- **Exercise**: Go through the listing and write out each line exactly.

- **Available data**:
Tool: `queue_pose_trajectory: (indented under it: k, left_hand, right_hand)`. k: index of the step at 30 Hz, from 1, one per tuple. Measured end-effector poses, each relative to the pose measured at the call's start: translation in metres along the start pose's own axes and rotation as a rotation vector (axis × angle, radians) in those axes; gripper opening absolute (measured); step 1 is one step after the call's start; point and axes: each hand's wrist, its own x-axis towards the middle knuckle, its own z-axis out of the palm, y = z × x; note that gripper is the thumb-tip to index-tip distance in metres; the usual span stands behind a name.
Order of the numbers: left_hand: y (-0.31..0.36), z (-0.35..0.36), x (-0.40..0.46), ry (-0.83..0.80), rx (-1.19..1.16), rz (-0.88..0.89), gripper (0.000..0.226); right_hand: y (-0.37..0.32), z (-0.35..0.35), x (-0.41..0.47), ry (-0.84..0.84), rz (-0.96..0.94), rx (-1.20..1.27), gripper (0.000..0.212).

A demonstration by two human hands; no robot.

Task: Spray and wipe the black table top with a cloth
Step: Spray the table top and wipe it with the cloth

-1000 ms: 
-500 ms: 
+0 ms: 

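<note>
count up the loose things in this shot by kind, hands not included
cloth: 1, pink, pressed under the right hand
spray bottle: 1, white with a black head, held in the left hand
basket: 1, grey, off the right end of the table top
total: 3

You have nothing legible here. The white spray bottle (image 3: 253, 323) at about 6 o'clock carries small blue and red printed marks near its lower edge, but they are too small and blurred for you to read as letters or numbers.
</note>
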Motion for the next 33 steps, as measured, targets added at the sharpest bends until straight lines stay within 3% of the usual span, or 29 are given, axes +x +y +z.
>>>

- **Result**:
Tool: `queue_pose_trajectory: (indented under it: k, left_hand, right_hand)`. k: index of the step at 30 Hz, from 1, one per tuple. Measured end-effector poses, each relative to the pose measured at the call's start: translation in metres along the start pose's own axes and rotation as a rotation vector (axis × angle, radians) in those axes; gripper opening absolute (measured); step 1 is one step after the call's start; point and axes: each hand's wrist, its own x-axis towards the middle knuckle, its own z-axis out of the palm, y = z × x; note that gripper is the thumb-tip to index-tip distance in metres; the usual span stands behind a name.
Order of the numbers: left_hand: y (-0.31..0.36), z (-0.35..0.36), x (-0.40..0.46), ry (-0.83..0.80), rx (-1.19..1.16), rz (-0.88..0.89), gripper (0.000..0.226); right_hand: y (-0.37..0.32), z (-0.35..0.35), x (-0.41..0.47), ry (-0.84..0.84), rz (-0.96..0.94), rx (-1.20..1.27), gripper (0.000..0.212).

A demonstration by two human hands; no robot.

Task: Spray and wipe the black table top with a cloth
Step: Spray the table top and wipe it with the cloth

-1000 ms: 
-500 ms: 
+0 ms: 

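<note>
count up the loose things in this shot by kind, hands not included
cloth: 1, pink, pressed under the right hand
spray bottle: 1, white with a black head, held in the left hand
basket: 1, grey, off the right end of the table top
total: 3

You have nothing legible here. The white spray bottle (image 3: 253, 323) at about 6 o'clock carries small blue and red printed marks near its lower edge, but they are too small and blurred for you to read as letters or numbers.
</note>
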Motion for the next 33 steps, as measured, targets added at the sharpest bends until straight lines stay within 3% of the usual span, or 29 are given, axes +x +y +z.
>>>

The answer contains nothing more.